Rebel leader Alfredo Reinado, a murderous thug trained in Australia, was elevated to folk hero. Under this pressure, the democratically elected Alkatiri was forced from office and East Timor was declared a “failed state” by Australia’s legion of security academics concerned with the “arc of instability” to the north, in Asia, an instability they supported as long as the genocidal Suharto was in charge.

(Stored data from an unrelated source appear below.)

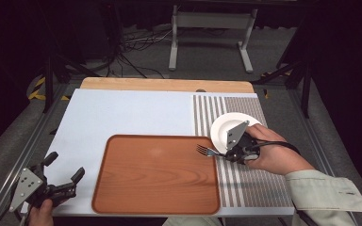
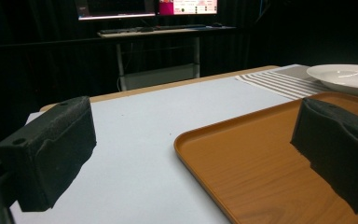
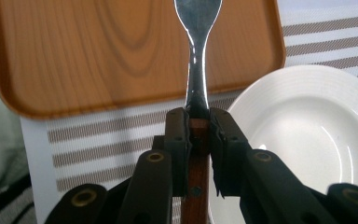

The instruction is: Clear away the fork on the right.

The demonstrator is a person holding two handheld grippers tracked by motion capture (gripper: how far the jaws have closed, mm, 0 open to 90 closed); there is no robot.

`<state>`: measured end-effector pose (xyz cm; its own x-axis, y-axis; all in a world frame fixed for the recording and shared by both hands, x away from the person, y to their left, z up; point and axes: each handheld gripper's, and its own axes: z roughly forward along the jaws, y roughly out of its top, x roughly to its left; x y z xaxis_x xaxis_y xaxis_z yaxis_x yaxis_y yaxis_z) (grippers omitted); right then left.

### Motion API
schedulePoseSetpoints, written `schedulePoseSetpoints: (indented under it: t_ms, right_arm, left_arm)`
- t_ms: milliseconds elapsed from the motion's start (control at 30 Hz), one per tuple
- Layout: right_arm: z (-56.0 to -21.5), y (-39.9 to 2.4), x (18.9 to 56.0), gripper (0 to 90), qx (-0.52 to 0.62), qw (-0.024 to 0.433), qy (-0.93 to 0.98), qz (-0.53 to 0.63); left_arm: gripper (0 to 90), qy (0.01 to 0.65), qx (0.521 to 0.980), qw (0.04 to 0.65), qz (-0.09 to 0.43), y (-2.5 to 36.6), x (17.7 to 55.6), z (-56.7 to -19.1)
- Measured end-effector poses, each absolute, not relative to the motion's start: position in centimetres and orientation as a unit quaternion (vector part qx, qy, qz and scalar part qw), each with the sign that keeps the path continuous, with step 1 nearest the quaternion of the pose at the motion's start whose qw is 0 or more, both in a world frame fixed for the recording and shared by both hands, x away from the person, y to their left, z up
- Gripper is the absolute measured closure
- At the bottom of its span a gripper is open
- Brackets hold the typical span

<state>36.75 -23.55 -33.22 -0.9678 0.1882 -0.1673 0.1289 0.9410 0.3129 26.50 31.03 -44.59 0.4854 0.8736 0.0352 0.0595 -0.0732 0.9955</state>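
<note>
Black foam-padded left gripper [image 1: 65, 174], lower left, gapes empty. Right gripper [image 3: 198, 135] clamps a wooden-handled steel fork [image 3: 196, 56], tines over the rounded woodgrain tray [image 1: 155, 174], beside a white round plate [image 1: 221, 128].

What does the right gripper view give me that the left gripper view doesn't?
Right gripper view alone: the fork, its wooden handle clamped between the right hand-held gripper jaws, tines reaching over the tray's edge. Left gripper view alone: the left hand-held gripper with its jaws wide apart and nothing between them, plus monitors on a desk behind. Both: the wooden tray, white plate and striped mat.
</note>
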Motion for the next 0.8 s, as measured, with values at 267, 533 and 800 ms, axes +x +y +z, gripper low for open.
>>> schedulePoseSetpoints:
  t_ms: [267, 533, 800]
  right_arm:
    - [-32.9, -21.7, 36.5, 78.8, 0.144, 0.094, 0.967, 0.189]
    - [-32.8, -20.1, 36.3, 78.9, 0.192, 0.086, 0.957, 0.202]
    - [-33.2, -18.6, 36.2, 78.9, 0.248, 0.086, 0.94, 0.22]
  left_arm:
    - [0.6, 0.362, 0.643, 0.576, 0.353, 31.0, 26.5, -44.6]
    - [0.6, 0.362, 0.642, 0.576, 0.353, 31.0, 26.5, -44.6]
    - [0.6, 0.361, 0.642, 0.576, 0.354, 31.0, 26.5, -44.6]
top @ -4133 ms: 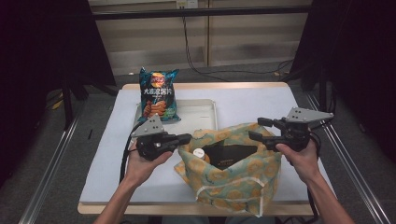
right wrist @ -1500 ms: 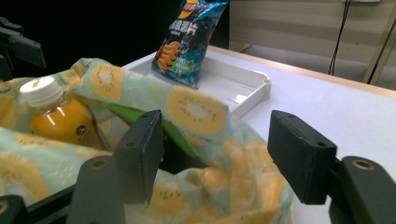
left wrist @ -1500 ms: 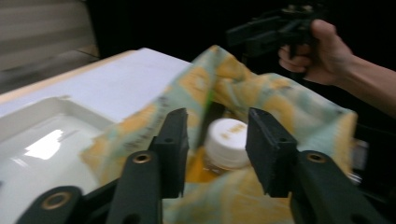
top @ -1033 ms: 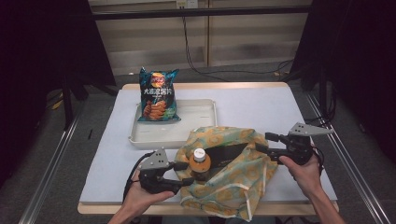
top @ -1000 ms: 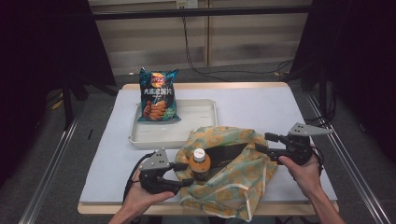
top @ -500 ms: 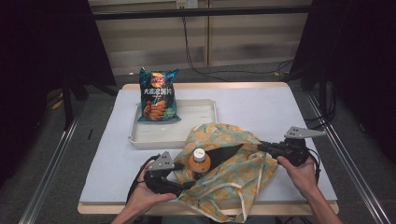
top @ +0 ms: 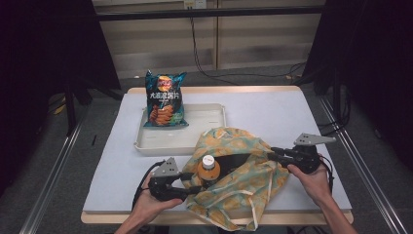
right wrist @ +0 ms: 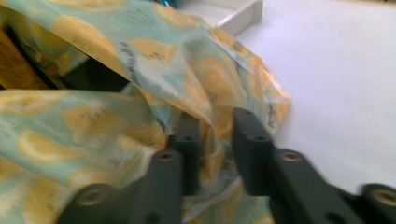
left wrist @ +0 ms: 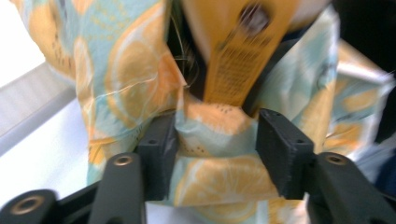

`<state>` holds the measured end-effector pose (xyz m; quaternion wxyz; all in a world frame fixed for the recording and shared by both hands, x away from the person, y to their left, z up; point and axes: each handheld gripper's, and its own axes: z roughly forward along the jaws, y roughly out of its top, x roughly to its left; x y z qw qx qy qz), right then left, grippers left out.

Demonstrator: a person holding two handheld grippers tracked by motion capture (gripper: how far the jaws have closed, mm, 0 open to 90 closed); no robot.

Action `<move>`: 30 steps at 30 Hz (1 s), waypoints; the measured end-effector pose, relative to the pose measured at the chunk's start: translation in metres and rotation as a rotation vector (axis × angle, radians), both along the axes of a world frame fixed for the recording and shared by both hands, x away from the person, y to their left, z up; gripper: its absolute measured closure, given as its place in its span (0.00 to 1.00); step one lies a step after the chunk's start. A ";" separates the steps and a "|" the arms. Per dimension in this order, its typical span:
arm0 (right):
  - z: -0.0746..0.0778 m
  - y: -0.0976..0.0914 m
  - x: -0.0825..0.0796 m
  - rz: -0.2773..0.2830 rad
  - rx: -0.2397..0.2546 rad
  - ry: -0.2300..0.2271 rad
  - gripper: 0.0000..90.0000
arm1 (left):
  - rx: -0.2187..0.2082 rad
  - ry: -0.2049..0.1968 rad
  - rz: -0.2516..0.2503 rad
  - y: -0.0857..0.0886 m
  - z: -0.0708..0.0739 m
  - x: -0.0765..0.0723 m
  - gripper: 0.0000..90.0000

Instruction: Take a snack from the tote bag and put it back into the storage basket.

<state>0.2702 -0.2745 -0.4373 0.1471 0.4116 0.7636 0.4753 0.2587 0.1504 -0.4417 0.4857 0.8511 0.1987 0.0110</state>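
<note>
White table [top: 302,117]: both grippers' fingers closed on lemon-print bag [top: 243,170] rim, left [top: 192,187], right [top: 273,152]; orange bottle [top: 208,169] inside.

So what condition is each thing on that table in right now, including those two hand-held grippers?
Lemon-print fabric bag: lying on the table, mouth open.
Orange drink bottle with white cap: inside the bag's mouth, cap showing.
Blue crisp packet: upright, sealed, at the tray's back edge.
Shallow white plastic tray: bare apart from the packet.
Left hand-held gripper: jaws just closing, bag fabric between them.
Right hand-held gripper: jaws just opening, bag fabric between them.
</note>
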 end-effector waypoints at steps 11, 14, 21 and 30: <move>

Australia is engaged in the Solomon Islands and Papua New Guinea, where its troops and federal police have dealt with “breakdowns in law and order” that are “depriving Australia of business and investment opportunities”.
Australia is also entrenched in Afghanistan and Iraq. Rudd’s electoral promise to withdraw from the “coalition of the willing” does not include almost half of Australia’s troops in Iraq. The increasingly politicised Australian military, imbued with Washington’s “security” doctine, has been on standby more times than ever in peacetime.
At last year’s conference of the American-Australian Leadership Dialogue — an annual event designed to unite the foreign policies of the two countries, but in reality an opportunity for the Australian elite to express its historic servility to great powers — Rudd was in unusually oratorical style. “It is time we sang from the world’s rooftops,” he said, “[that] despite Iraq, America is an overwhelming force for good in the world … I look forward to more than working with the great American democracy, the arsenal of freedom, in bringing about long-term changes to the planet.”
The new sheriff for Asia had spoken.